YOUR GOAL | Restate each entry word for word. Keep every detail intact.
─── DATASET
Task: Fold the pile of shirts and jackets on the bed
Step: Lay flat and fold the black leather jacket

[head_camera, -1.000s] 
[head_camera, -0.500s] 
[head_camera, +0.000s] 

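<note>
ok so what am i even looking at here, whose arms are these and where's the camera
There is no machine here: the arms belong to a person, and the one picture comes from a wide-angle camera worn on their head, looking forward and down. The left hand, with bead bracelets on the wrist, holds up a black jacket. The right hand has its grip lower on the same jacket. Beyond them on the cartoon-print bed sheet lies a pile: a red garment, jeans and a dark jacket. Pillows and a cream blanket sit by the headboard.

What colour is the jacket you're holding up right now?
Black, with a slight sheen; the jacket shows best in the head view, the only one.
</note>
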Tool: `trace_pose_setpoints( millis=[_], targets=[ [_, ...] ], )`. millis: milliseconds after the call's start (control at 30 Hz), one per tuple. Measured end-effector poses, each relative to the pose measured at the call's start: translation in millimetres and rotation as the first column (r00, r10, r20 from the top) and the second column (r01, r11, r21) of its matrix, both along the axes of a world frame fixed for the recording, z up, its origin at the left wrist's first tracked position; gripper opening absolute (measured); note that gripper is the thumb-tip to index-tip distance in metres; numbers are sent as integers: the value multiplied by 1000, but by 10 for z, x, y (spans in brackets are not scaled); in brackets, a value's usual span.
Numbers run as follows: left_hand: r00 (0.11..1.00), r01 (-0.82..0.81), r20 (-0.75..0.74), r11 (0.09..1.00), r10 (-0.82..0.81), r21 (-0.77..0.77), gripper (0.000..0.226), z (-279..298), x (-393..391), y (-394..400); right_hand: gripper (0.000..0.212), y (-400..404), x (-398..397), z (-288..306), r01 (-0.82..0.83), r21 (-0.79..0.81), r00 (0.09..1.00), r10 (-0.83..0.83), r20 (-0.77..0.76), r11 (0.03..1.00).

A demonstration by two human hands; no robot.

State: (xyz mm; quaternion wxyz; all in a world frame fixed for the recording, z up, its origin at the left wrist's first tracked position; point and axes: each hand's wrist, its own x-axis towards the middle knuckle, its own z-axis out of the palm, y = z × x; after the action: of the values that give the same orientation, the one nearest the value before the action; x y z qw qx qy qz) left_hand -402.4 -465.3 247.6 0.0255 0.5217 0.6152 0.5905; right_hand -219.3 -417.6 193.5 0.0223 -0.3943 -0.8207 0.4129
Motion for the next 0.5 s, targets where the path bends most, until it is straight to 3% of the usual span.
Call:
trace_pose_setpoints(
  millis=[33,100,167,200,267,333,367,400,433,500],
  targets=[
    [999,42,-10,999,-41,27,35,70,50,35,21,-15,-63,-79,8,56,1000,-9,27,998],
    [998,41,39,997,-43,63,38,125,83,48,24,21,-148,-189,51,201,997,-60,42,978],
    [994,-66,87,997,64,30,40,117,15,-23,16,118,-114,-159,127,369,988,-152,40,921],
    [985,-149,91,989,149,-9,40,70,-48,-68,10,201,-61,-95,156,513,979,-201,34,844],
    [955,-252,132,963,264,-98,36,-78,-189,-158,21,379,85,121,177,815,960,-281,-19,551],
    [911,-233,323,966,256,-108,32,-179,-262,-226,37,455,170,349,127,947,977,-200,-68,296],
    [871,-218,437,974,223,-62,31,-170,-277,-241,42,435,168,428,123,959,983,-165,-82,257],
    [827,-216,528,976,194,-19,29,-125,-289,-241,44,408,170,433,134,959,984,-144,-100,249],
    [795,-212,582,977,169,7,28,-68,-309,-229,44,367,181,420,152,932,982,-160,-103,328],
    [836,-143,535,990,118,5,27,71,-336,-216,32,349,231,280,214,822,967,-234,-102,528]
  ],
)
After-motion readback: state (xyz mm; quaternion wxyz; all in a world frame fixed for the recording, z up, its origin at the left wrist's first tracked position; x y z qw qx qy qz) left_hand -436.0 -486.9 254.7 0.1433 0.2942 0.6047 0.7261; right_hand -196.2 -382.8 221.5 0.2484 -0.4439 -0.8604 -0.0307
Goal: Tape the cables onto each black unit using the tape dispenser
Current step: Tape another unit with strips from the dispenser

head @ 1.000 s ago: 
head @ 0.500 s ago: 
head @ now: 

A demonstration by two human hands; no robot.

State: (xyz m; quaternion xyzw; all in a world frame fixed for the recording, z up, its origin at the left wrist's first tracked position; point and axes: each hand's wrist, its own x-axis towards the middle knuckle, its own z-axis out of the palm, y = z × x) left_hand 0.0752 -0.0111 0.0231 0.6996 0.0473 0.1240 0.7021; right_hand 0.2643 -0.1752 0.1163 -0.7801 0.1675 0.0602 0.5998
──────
YOUR RESPONSE |
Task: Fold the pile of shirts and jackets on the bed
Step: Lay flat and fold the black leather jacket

[head_camera, -1.000s] 
[head_camera, -0.500s] 
[head_camera, +0.000s] 

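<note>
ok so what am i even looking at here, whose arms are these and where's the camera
There is no machine here: the arms belong to a person, and the one picture comes from a wide-angle camera worn on their head, looking forward and down. The left hand, with bead bracelets on the wrist, holds up a black jacket. The right hand has its grip lower on the same jacket. Beyond them on the cartoon-print bed sheet lies a pile: a red garment, jeans and a dark jacket. Pillows and a cream blanket sit by the headboard.

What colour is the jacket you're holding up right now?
Black, with a slight sheen; the jacket shows best in the head view, the only one.
</note>
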Tool: `trace_pose_setpoints( millis=[_], targets=[ [_, ...] ], )`. millis: milliseconds after the call's start (control at 30 Hz), one per tuple. Measured end-effector poses, each relative to the pose measured at the call's start: translation in millimetres and rotation as the first column (r00, r10, r20 from the top) and the second column (r01, r11, r21) of its matrix, both along the axes of a world frame fixed for the recording, z up, its origin at the left wrist's first tracked position; gripper opening absolute (measured); note that gripper is the thumb-tip to index-tip distance in metres; numbers are sent as integers: the value multiplied by 1000, but by 10 for z, x, y (spans in brackets are not scaled); in brackets, a value's usual span.
Numbers run as follows: left_hand: r00 (0.11..1.00), r01 (-0.82..0.81), r20 (-0.75..0.74), r11 (0.09..1.00), r10 (-0.82..0.81), r21 (-0.77..0.77), gripper (0.000..0.226), z (-279..298), x (-393..391), y (-394..400); right_hand: gripper (0.000..0.212), y (-400..404), x (-398..397), z (-288..306), r01 (-0.82..0.83), r21 (-0.79..0.81), r00 (0.09..1.00), r10 (-0.83..0.83), r20 (-0.77..0.76), r11 (0.03..1.00).

A demonstration by two human hands; no robot.

State: (xyz mm; quaternion wxyz; all in a world frame fixed for the recording, z up, its origin at the left wrist's first tracked position; point and axes: each hand's wrist, its own x-axis towards the middle knuckle, its own z-axis out of the palm, y = z × x; after the action: of the values that give the same orientation, the one nearest the value before the action; x y z qw qx qy qz) left_hand -402.4 -465.3 247.6 0.0255 0.5217 0.6152 0.5905; right_hand -219.3 -417.6 193.5 0.0223 -0.3943 -0.8207 0.4129
Motion for the next 0.5 s, targets where the path bends most, until it is straight to 3% of the usual span.
Call:
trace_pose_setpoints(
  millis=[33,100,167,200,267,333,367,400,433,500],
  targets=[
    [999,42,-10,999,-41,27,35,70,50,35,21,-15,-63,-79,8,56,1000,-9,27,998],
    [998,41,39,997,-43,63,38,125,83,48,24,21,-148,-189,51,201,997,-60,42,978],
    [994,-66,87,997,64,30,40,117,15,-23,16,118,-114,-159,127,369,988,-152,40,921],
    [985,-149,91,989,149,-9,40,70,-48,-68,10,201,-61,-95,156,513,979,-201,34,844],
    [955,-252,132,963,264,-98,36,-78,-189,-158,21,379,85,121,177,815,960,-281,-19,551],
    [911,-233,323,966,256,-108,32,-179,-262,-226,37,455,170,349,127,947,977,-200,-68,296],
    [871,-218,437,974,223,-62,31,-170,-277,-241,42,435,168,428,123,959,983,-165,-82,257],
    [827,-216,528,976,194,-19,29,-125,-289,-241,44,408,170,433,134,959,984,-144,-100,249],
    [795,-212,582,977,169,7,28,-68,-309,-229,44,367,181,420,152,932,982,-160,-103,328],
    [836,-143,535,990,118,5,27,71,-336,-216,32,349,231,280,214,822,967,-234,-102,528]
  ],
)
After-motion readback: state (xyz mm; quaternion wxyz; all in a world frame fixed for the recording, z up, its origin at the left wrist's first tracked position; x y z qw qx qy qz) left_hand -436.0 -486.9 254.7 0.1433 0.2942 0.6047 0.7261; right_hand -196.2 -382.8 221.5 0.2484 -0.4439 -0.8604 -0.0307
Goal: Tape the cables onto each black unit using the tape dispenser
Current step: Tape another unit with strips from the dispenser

head @ 1.000 s ago: 
head @ 0.500 s ago: 
head @ now: 

A demonstration by two human hands; no robot.

State: (xyz m; quaternion xyzw; all in a world frame fixed for the recording, z up, its origin at the left wrist's first tracked position; point and axes: each hand's wrist, its own x-axis towards the middle knuckle, its own z-axis out of the palm, y = z × x) left_hand 0.0752 -0.0111 0.0231 0.6996 0.0473 0.1240 0.7021; right_hand 0.2643 -0.1752 0.1163 -0.7801 0.1675 0.0602 0.5998

The required output has been given in full.